• **WORK REQUEST**: Find the line with "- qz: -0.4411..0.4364" in the entries below, then output every line from it down to the line with "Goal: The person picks", exactly and with no pictures.

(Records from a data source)
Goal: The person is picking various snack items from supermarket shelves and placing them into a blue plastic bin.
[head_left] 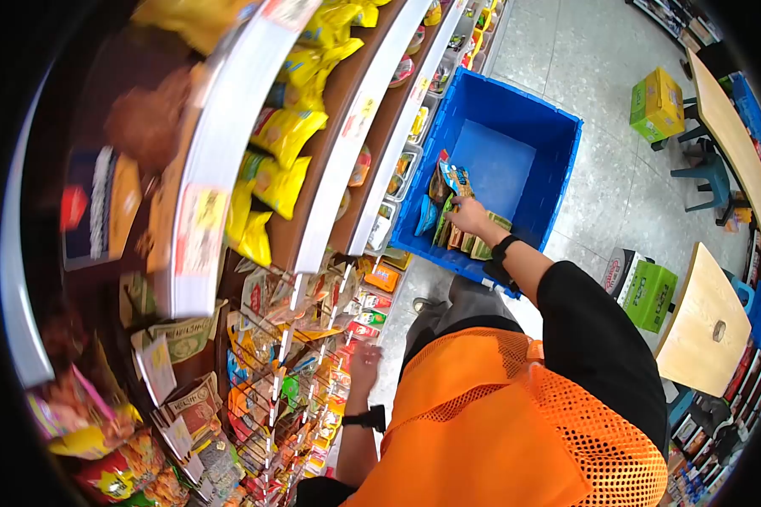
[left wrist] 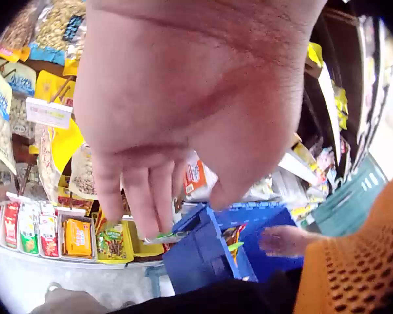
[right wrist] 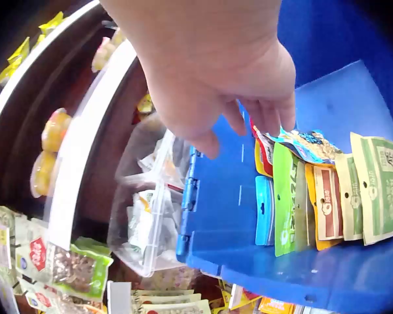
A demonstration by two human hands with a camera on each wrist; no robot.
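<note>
The right hand (head_left: 468, 215) is reaching into the crate (head_left: 566, 160), its fingertips (right wrist: 275, 121) coming down on the top edges of the packets (right wrist: 314, 196). The thumb is standing apart over the crate wall. Whether the fingers are already pinching a packet I cannot tell. The packets are standing on edge in a tight row against the near wall of the crate, on the floor beside the shelves (head_left: 347, 152).

The work looks like picking one packet out of that row. It would probably go best by pinching a single header strip between thumb and forefinger and lifting straight up, so that the neighbours are not dragged along or tipped over.

The packets are flat, glossy film pouches with punched hang holes at the top. They are likely slippery and easy to crease. The crate is rigid blue moulded plastic with smooth walls.

The left hand (left wrist: 177, 111) is hanging relaxed with its fingers loosely spread, holding nothing, near the wire rack (head_left: 287, 363) of hanging pouches.
</note>
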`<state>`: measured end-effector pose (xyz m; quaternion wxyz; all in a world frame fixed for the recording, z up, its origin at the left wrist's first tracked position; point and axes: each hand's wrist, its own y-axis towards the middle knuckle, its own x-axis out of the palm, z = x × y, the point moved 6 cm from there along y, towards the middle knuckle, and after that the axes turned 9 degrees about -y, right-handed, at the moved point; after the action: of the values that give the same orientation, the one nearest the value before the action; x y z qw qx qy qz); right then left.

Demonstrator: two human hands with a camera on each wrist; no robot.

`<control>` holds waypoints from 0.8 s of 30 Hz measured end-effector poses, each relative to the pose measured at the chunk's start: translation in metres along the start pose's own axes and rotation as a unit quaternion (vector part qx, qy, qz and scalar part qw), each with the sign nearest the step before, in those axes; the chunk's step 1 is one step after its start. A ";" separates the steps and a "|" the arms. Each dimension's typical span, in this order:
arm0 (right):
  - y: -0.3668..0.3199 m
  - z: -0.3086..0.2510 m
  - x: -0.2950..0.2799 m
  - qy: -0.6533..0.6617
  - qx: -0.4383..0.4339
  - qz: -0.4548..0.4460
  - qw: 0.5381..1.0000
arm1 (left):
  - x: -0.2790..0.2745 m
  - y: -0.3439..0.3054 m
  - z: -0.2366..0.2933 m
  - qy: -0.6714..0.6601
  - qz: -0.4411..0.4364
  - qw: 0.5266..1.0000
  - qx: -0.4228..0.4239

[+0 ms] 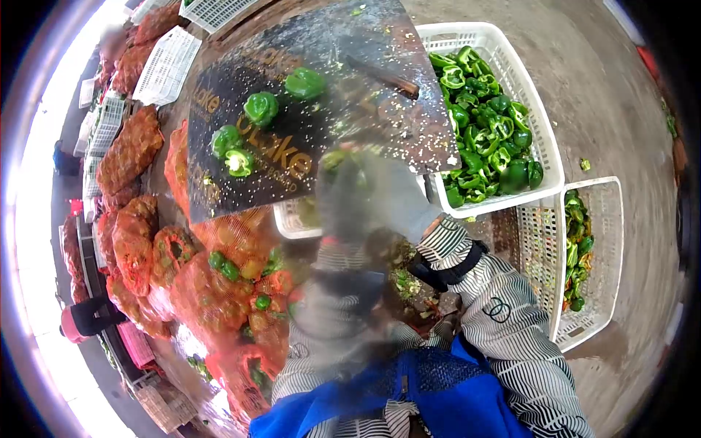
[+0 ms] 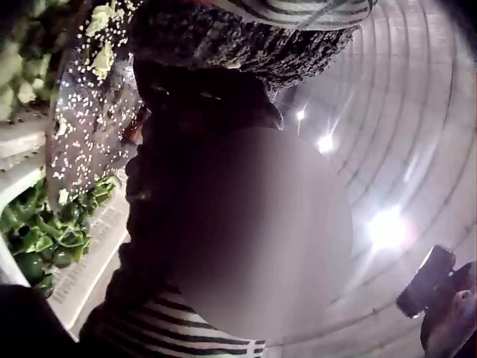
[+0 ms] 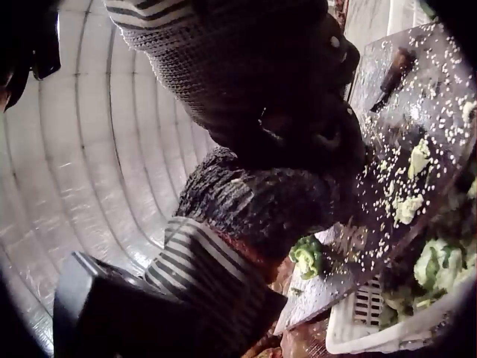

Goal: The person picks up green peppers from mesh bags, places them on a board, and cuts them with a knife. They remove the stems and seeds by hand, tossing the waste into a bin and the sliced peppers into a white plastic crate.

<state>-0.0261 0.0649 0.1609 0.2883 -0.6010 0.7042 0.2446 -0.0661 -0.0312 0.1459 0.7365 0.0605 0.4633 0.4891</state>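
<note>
Two grey-gloved hands meet at the near edge of a dark, seed-strewn board (image 1: pixel 241 80). The left hand (image 1: pixel 343 193) grips a blurred green pepper (image 1: pixel 334 158) at its fingertips. Close against it on the right is the right hand (image 1: pixel 398 193), its fingers too blurred to read. Both wrist views are dark: the right wrist view shows the right hand (image 3: pixel 261 82) above the left hand (image 3: pixel 253 198), fingers hidden. Several green peppers (image 1: pixel 261 109) lie on the board's left half. A wooden-handled knife (image 1: pixel 398 82) rests near its far right side.
A white crate (image 1: pixel 551 157) of cut green peppers (image 1: pixel 485 124) stands right of the board; another crate (image 1: pixel 610 252) with pepper scraps is nearer. Below the board sits a white container (image 1: pixel 292 228). Red mesh sacks (image 1: pixel 212 288) fill the left side.
</note>
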 end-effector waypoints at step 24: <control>-0.001 -0.013 -0.015 0.161 -0.117 -0.016 0.980 | -0.040 -0.005 -0.013 -0.664 0.217 0.631 -0.337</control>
<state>-0.0245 0.0667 0.1806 0.1031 -0.6729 0.6985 0.2207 -0.0765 -0.0694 0.1603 0.6868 0.2157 -0.3743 0.5845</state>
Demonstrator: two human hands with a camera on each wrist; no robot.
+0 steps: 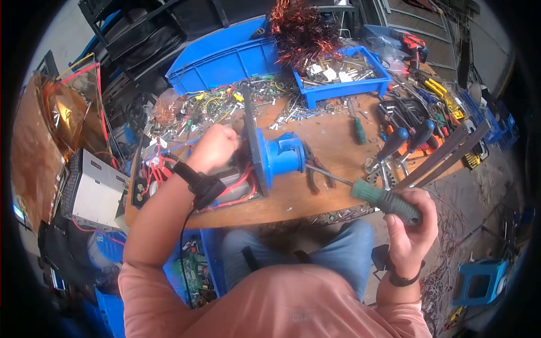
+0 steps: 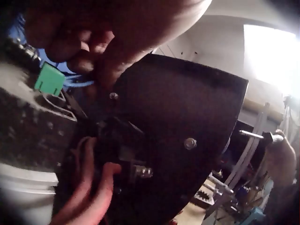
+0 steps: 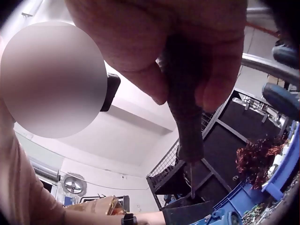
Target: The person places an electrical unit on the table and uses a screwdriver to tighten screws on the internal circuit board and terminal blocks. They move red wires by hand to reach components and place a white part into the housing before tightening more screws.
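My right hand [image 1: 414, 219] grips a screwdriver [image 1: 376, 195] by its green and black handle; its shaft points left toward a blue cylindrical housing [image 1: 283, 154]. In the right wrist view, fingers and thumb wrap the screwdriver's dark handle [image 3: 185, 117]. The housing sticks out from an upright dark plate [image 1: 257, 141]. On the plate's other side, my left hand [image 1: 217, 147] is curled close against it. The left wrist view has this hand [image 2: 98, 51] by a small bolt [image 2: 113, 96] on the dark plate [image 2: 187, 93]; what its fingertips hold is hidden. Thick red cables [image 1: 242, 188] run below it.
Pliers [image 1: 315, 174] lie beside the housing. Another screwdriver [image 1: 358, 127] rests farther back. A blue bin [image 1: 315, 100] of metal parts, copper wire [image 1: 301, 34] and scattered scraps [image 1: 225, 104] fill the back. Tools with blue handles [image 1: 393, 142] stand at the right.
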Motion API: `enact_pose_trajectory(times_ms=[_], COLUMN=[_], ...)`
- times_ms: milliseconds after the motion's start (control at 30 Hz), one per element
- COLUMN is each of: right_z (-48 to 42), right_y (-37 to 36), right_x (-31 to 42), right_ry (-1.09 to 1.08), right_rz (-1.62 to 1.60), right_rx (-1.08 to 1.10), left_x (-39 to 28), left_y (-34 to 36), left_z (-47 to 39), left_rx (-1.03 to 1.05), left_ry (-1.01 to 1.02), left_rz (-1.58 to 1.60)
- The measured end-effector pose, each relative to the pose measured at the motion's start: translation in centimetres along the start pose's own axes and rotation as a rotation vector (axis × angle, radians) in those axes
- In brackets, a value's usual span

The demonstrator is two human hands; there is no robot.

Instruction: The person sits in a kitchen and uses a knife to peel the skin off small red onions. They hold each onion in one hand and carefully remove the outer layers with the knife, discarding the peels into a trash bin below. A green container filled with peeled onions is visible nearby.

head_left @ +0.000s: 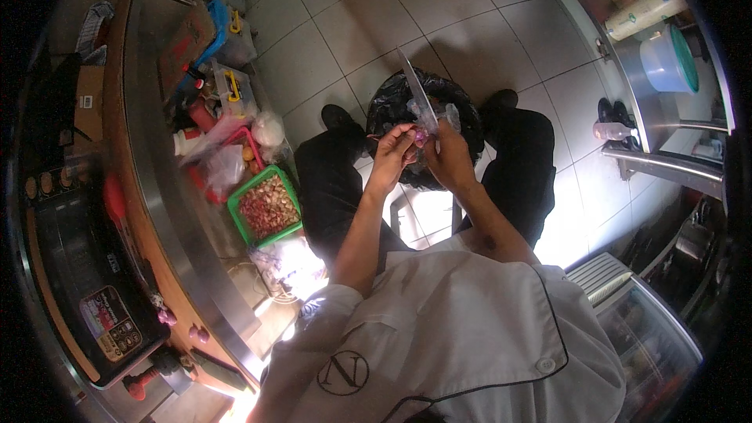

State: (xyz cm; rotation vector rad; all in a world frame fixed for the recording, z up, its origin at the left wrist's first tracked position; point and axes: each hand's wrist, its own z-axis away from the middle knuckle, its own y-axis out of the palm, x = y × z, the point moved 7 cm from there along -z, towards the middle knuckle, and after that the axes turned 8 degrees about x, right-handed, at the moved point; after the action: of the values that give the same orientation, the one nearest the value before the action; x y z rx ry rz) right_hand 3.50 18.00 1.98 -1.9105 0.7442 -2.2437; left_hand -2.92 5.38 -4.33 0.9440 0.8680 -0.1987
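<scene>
My left hand (390, 160) grips a small purple shallot (421, 136) between thumb and fingers. A kitchen knife (416, 83) is in my right hand (451, 158), its blade pointing up and away from me, beside the shallot. Both hands are close together above a bin lined with a black plastic bag (388, 97), which stands on the floor between my legs. Crumpled clear plastic (451, 114) shows in the bin's mouth behind the blade. Fingers hide part of the shallot and the knife's handle.
To my left, a green basket (234, 211) holds many shallots and garlic cloves on a low shelf. Lidded plastic boxes (232, 85) stand farther along it. Several loose shallots (200, 333) lie on the wooden counter edge (155, 264). At right are a steel rack (640, 111) and a glass-topped chest (646, 329).
</scene>
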Motion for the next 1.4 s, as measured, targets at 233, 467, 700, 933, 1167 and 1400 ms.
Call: enact_pose_trajectory(times_ms=[233,467,700,933,1167,1400], right_z=[-0.1,0.0,-0.3,0.0,0.0,0.2], right_y=[-0.1,-0.1,0.5,0.2,-1.2,-1.7], right_x=[1.1,0.7,-0.3,-0.5,0.6,-0.6], right_ry=[-0.071,-0.051,-0.076,-0.08,-0.009,0.136], right_rz=[0.045,-0.019,0.019,-0.015,-0.118,0.095], right_rx=[-0.039,-0.024,-0.009,-0.078,-0.155,-0.164], left_x=[0.0,-0.2,-0.1,-0.5,-0.9,-0.5], left_y=[-0.1,0.2,0.1,0.5,0.7,-0.6], left_z=[0.1,0.2,0.1,0.2,0.2,0.2], left_rx=[-0.019,-0.01,-0.005,-0.031,-0.067,0.036], left_ry=[0.011,0.016,0.0,-0.022,-0.017,-0.064], left_rz=[0.027,0.0,0.022,-0.035,-0.078,0.297])
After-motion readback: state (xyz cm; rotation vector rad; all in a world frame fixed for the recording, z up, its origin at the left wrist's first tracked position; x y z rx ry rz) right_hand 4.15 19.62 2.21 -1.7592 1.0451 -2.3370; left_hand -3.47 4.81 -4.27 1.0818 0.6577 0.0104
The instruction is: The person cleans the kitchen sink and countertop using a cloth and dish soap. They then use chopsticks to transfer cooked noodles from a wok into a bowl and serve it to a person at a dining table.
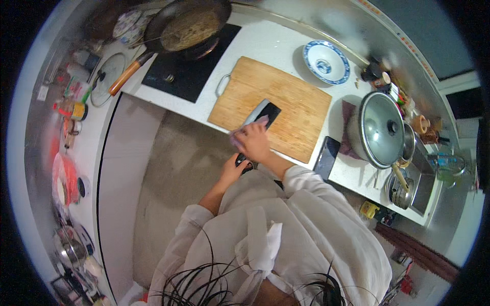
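Note:
My left hand (230,170) grips the black handle of a cleaver (269,111) close to my body. The blade points away from me, over the near part of a wooden cutting board (294,90). My right hand (253,140) presses a thin purplish cloth (238,138) against the blade near the handle; its fingers are bent around the cloth. The fingers and cloth hide the blade's rear part. A metal loop handle (222,85) is at the board's left side.
A wok (153,30) with brownish contents stands on a black cooktop (180,78). A blue-rimmed bowl (342,72), a phone (327,157) and a lidded pot (383,132) are right of the board. A sink (425,185) lies farther right. A glass lid (111,78) is at left.

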The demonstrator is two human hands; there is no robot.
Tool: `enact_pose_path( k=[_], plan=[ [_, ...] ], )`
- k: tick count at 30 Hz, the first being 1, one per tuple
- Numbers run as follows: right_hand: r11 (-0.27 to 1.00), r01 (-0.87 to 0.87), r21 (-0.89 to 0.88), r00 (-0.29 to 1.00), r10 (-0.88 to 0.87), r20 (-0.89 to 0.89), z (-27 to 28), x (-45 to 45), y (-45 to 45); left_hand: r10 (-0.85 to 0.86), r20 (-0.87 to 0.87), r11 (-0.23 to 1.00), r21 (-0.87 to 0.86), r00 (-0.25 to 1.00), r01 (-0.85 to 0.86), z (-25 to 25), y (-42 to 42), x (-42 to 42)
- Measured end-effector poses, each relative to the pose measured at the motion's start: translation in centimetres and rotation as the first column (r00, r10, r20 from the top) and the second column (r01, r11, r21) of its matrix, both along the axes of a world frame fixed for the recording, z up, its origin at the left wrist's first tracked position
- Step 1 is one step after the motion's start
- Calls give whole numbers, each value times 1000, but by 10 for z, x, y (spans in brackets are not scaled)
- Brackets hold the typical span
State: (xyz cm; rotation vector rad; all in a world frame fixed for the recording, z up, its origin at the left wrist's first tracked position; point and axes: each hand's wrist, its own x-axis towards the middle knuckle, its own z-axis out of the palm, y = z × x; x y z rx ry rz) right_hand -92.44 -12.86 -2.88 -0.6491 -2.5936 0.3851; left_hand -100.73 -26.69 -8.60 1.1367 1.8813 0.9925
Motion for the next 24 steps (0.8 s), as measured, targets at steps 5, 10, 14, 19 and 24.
enact_pose_path(
  k=[5,10,14,19,24],
  plan=[
    [972,236,26,969,-233,-87,-31,-2,53,-25,-60,983,-184,998,13,22,1,-8],
    [846,533,-18,841,-528,122,-21,46,150,-24,-23,994,-111,999,21,52,6,-7],
    [721,693,-16,721,-693,9,8,121,186,110,49,988,-117,993,-103,71,-25,-17],
    [562,813,155,568,-823,9,-27,134,168,265,-21,938,-224,964,-263,85,-55,-46],
    [504,857,103,499,-863,74,-35,98,172,324,-122,939,-78,938,-334,112,-52,-58]
  ],
)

• **EXERCISE RESULT**:
  - qz: -0.4411..0.4364
  - qw: 0.5266..1.0000
  - qx: -0.4228..0.4239

[+0 ms] 
[+0 ms] 
[+0 ms] 

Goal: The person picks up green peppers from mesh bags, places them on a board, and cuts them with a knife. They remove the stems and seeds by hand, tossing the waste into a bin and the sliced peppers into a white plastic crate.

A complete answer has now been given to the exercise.